Copy out the full listing below as it stands, with its pictures left behind.

======== DATA SEGMENT ========

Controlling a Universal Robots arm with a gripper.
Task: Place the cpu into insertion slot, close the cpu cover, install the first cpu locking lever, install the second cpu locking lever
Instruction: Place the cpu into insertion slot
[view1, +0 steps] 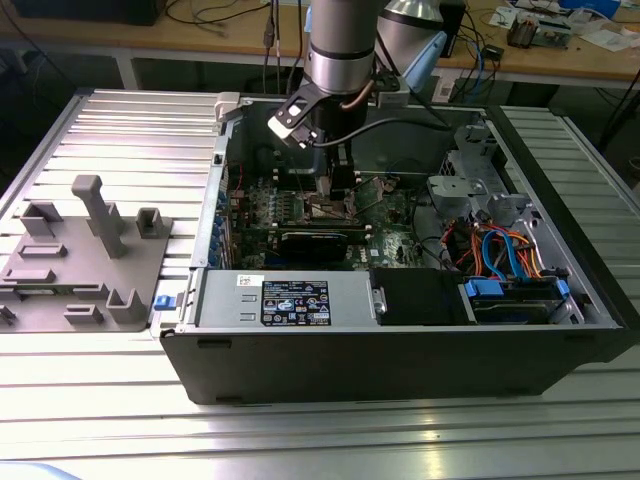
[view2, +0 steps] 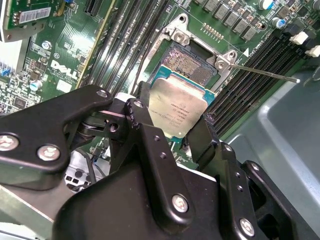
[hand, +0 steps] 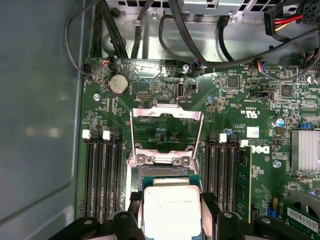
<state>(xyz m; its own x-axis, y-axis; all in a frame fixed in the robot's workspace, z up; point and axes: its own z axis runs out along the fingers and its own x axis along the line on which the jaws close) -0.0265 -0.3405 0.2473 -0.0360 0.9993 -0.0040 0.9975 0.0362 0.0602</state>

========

* SOLUTION TO THE EXERCISE
Controlling a Universal Robots arm with a gripper.
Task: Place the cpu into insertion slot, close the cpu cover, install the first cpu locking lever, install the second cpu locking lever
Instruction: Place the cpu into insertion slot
[view1, +0 steps] 
[view2, +0 steps] 
[hand, +0 steps] 
<state>(xyz m; its own x-axis, y-axis; all in a frame fixed in the robot's workspace, z up; point and axes: its own z axis runs out along the fingers and its own x axis along the line on which the jaws close) -0.0265 -0.3405 0.2473 -0.0360 0.9993 -0.0040 0.9975 0.0362 0.0602</state>

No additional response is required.